ひとつめ。私は野球が好きなので、休みの日の朝はアメリカMLBの中継をNHK BSなどでよく観ます。日本人選手が活躍すれば単純にうれしいですし、やっぱり向こうのプレイはパワフルですからね。
先日、イチローがシアトルマリナーズからニューヨークヤンキースに電撃移籍しました。この知らせは朝のニュース速報で観ましたが、さすがにビックリしました。発表したその日の試合にはもうヤンキースの選手として出場していたというのがいかにもアメリカらしいですが、私が感動したのは移籍後初打席で観客席に向かってお辞儀をしたイチロー選手と、地元のマリナーズファンのスタンディングオベーションなんです。
考えてみれば、在籍中に2,500本の安打を打ちチームに貢献してくれたのですから当たり前という評価もありましょうが、やはり去って行く選手を快く思わないというマインドがあっても不思議ではないところです。しかしファンの気持ちは「今までのプレイにありがとう。ヤンキースでも頑張ってくれ」だったんですね。

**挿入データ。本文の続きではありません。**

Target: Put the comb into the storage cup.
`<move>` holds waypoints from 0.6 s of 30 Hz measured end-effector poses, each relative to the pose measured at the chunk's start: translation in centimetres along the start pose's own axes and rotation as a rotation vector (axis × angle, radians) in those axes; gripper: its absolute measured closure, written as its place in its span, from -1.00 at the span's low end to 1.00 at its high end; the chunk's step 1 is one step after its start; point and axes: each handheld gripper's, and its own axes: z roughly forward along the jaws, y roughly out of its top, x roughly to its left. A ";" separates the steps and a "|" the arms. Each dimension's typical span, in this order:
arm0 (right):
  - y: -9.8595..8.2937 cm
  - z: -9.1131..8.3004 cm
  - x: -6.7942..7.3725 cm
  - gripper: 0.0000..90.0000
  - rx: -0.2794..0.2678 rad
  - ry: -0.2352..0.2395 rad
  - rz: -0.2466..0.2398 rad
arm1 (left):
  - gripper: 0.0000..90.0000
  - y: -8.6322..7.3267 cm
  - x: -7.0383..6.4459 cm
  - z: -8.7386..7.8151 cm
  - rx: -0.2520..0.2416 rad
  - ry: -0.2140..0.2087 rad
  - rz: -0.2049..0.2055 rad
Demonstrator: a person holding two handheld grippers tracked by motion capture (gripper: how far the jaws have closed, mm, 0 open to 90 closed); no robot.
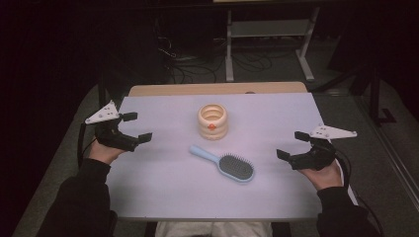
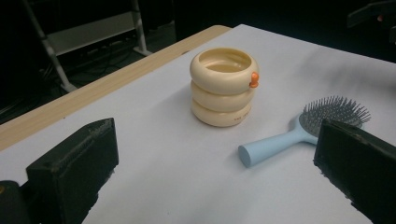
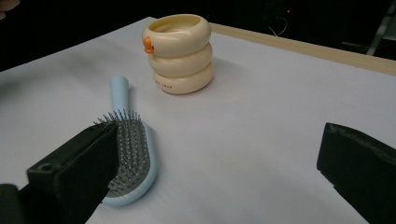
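Note:
A cream cup shaped like three stacked rings (image 1: 213, 121) (image 2: 224, 86) (image 3: 181, 52), with a small orange knob on its side, stands upright in the middle of the white table (image 1: 163, 182). In front of it lies a light blue hairbrush (image 1: 225, 163) (image 2: 299, 133) (image 3: 128, 144), bristles up, its handle pointing back left. My left gripper (image 1: 137, 127) (image 2: 219, 168) hovers open near the table's left edge. My right gripper (image 1: 291, 144) (image 3: 219, 172) hovers open near the right edge. Both have nothing between their jaws and stand apart from the two objects.
A wooden strip (image 1: 217, 89) runs along the table's far edge. Beyond it the dark floor holds cables (image 1: 197, 64) and a grey metal frame (image 1: 269, 34). Bare white table surface lies around the cup and the brush.

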 end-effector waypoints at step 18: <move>0.0 0.1 0.1 -1.00 0.015 0.008 0.002 | -1.00 1.3 -0.3 2.4 0.042 -0.050 0.020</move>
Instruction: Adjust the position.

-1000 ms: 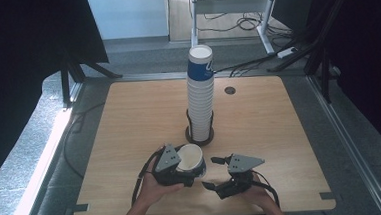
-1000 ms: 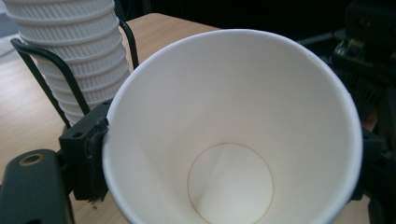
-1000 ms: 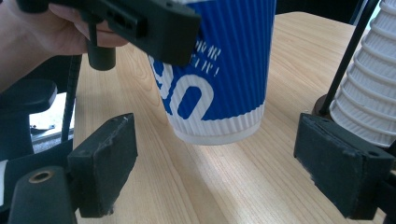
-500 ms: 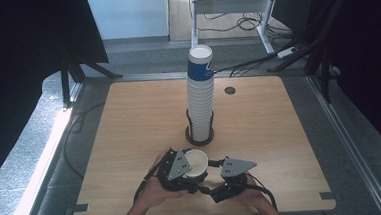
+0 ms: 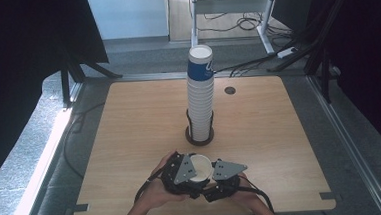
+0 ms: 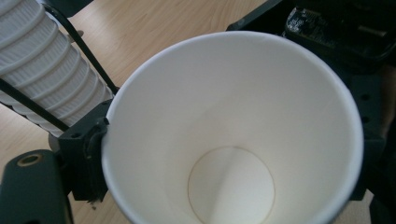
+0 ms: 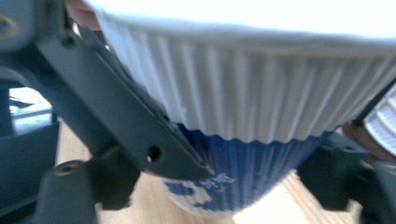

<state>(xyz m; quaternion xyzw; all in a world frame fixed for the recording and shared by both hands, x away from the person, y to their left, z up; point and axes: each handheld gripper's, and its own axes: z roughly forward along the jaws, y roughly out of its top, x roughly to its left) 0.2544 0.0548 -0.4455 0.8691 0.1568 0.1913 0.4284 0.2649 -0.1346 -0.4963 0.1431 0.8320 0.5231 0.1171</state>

オールスターゲームの選出にも漏れて、ここのところの成績もあまりぱっとしなかったイチロー選手に対して、「ありがとう」と「がんばれ」が錯綜したオベーションだったのだと思います。
もうひとつ。ロンドン五輪が始まって盛り上がっていますが、私は球技が好きなので、サッカーやバレーボールなどをマークしています(野球がなくなったのはちょっと残念)。サッカーといえば男子も女子も好調ですが、なでしこを標榜する女子サッカーで、対スエーデン戦で、こういうことがあったそうなんですね。
試合開始から2分強を過ぎたあたり、「ニッポン!」と「チャチャチャ」という三拍子が会場を覆い尽くした。会場のすべてが日本人であるはずはないのに。
このあと、なでしこジャパンの選手たちの動きがガラッと変わったというのです。対戦相手のスエーデンの選手にすればたまったものではないですが、日本の選手たちにとってはこの上ない戦力になったのではないでしょうか?
こういう話を聞くに、必要なのはやっぱり「人を味方に付ける力」なのだなぁ、と思います。マリナーズのファンは移籍するにしてもイチローの味方であったし、サッカー女子チームはスタンドの異国のファンを味方にした。スタンドのファンは、自分の贔屓を応援するものなのですが、そういうものを越えた何かがあったということなんでしょう。
仕事をする上でも、こういったマインドは大事にしたいな、と思うのですが、それにはまず自分が信頼に応えることのできるプロフェッショナルである必要がありましょう。精進しなければならないな、と強く感じたエピソードでした。